- [WHAT TO PRODUCE]: When counting, include every line of the data that holds "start", then state the total alone.
◇ ◇ ◇ ◇ ◇
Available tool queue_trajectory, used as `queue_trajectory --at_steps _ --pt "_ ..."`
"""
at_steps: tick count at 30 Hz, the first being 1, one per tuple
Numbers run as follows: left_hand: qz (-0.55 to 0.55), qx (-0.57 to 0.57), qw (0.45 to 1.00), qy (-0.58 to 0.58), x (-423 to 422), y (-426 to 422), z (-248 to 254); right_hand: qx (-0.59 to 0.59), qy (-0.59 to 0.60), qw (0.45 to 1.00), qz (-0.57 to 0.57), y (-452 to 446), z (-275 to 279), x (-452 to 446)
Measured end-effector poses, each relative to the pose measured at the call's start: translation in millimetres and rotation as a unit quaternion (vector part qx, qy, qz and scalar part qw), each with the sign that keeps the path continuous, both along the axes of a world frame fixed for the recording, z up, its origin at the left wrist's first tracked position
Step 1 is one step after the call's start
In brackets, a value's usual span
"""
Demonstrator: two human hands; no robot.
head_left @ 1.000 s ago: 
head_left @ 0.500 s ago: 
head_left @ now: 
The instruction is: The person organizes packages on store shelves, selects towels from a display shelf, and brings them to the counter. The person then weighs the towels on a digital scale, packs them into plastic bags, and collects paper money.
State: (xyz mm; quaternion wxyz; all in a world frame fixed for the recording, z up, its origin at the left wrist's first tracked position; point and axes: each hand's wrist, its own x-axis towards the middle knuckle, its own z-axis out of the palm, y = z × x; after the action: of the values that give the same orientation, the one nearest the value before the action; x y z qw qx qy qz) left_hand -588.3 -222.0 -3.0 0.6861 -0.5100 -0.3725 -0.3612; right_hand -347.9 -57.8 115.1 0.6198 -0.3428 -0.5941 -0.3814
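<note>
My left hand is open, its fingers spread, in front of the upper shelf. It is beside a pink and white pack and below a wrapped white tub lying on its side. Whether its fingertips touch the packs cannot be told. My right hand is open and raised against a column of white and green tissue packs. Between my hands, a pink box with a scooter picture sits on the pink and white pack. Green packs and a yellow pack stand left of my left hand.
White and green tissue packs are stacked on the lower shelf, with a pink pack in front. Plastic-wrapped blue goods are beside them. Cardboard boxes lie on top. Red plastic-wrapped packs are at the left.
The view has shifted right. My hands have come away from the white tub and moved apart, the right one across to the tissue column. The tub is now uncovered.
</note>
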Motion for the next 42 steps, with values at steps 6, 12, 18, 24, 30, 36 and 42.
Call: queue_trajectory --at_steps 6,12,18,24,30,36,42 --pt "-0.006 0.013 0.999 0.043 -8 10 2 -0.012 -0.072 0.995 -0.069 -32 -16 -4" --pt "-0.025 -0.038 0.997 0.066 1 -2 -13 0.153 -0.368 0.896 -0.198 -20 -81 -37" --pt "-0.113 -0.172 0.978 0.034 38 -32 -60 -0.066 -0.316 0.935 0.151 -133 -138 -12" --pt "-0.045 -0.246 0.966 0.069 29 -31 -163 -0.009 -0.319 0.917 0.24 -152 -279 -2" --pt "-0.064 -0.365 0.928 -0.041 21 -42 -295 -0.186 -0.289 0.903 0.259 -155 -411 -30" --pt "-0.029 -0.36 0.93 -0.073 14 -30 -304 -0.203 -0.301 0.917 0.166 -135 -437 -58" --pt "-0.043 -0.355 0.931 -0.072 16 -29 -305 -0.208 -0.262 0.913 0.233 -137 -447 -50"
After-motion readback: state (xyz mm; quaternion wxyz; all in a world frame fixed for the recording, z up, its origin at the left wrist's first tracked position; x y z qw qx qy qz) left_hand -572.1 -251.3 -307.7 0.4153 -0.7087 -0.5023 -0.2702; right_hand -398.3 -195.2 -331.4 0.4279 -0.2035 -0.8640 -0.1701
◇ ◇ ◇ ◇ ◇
- [RESPONSE TO THE EXERCISE]: 2